Growing the Business
Companies that deliver food of all kinds have seen business increase since the start of the pandemic. “We have more and more people that want to join,” Slyder says. “Some people have had to wait two weeks to join because we have had more people than we can take.”
Seasonal Roots business is up 250 percent from three months ago. “We have leaped 10 years in home delivery because of the pandemic,” Slyder says. “People that join are appreciative. I thought we would get a lot of grocery shoppers that join and would leave, but they are staying with us.”
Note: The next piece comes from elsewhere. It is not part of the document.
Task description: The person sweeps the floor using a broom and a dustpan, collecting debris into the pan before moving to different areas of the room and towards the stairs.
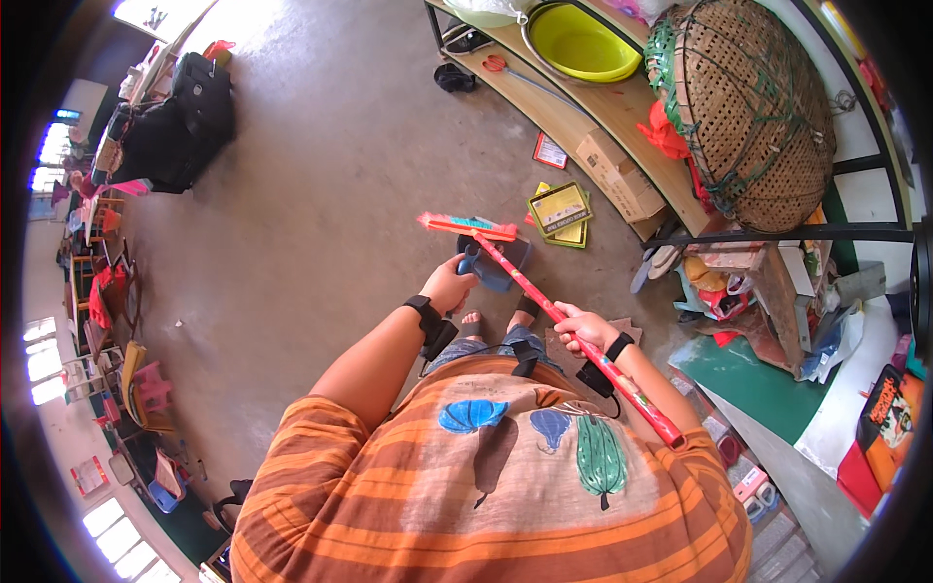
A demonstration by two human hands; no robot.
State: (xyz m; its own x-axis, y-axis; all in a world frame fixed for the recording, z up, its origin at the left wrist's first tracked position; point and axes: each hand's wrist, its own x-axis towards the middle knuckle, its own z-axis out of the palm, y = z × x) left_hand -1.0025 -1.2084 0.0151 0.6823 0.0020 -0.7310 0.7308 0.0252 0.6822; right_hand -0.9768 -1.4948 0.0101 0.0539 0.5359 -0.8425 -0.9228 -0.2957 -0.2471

Part of the goal from the beginning was to help support local farmers. “We are part of their solution but not the solution,” Slyder says. “We pay everyone net two – two days after we get the invoice.”
Slyder has one farmer whose family had owned the farm for 100 years but they hadn’t been actively farming it for 20 years. After talking with Slyder they added greenhouses and are now farming sweet potatoes. “We work with farmers and give them ideas. We tell them what we are looking for,” Slyder says.
Looking toward the future, Slyder hopes to have Seasonal Roots cover Maryland. Then he’s eyeing states like Ohio, Kentucky, and Indiana. “We are looking for places with huge suburbias. We do better in the suburbs,” he says.
Slyder is very grateful that he has seen his dream become a reality and to know that it’s making a difference for farmers and the company’s members.
“I feel fortunate to be here,” he says.